Just after South Africa Health Minister, Dr Joe Phaahla, announced that we are doing away with masks, he then confirmed the country’s first case of Monkeypox. The case involves a 30-year-old male residing in the Gauteng province. The patient hasn’t traveled recently, and contact tracing has commenced, identifying any additional linked cases of the virus.

Here is What You Need to Know About the Virus;

  • Monkeypox is a viral zoonotic disease, meaning that it can spread from animals to humans. It can also spread between people.

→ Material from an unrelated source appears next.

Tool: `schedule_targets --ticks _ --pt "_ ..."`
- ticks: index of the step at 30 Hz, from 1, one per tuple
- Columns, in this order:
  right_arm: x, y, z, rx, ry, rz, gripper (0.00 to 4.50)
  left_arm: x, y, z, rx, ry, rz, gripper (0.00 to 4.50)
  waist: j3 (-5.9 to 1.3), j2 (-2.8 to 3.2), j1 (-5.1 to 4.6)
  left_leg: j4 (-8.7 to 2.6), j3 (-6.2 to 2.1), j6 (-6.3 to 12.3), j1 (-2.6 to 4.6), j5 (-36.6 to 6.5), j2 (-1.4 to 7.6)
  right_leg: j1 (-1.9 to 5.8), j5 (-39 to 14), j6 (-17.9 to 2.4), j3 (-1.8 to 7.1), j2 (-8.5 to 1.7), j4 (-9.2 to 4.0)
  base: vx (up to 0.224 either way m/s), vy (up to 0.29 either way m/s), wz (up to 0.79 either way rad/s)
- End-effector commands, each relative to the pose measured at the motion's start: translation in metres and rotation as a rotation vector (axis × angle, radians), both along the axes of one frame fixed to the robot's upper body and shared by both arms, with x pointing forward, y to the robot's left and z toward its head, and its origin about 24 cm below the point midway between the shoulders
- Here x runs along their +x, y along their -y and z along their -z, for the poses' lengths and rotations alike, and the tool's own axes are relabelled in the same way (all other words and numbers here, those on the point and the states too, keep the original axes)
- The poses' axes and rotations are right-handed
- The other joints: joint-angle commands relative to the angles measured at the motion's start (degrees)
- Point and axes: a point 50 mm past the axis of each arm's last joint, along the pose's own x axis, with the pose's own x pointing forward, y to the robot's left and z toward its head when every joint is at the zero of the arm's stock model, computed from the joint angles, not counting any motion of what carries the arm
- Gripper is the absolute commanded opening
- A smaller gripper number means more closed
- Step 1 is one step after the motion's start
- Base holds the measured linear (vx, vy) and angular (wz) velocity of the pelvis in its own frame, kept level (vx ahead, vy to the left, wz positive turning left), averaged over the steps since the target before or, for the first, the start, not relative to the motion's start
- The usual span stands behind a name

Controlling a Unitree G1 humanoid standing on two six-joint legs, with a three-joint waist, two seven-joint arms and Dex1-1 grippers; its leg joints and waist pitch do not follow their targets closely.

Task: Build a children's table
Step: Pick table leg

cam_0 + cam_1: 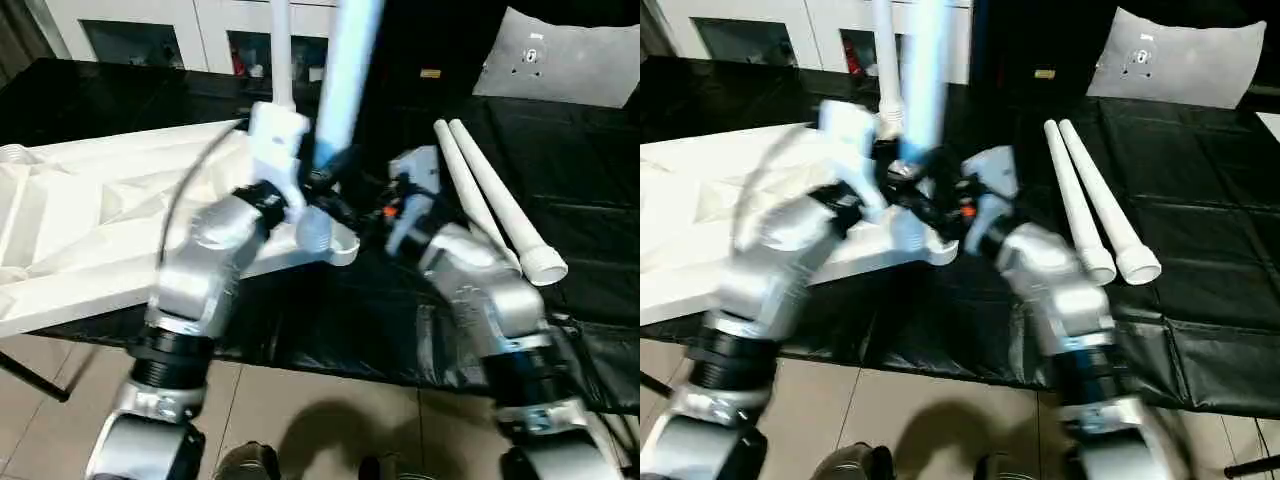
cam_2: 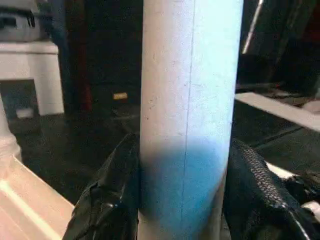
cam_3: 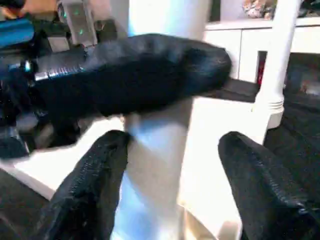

  • The virus is spread through close contact with body fluids, sores, shared bedding or clothing, or respiratory droplets (kissing, coughing, sneezing).
  • Common symptoms include rash or unusual sores on face, body, and genitals, fever, chills, head or muscle aches, or swelling of lymph nodes.
  • Avoid close contact (touching sores, kissing, sex) with anyone who has a rash or symptoms of Monkeypox.
  • Cover rash/sores, wear a mask, and avoid close contact with others.
  • If you do not feel well or have an unusual rash or sores, take a break from sex and going out to bars, gyms, clubs, and other events.
  • If you or a recent partner (from the last 21 days) have been exposed or have symptoms, you should see a healthcare provider.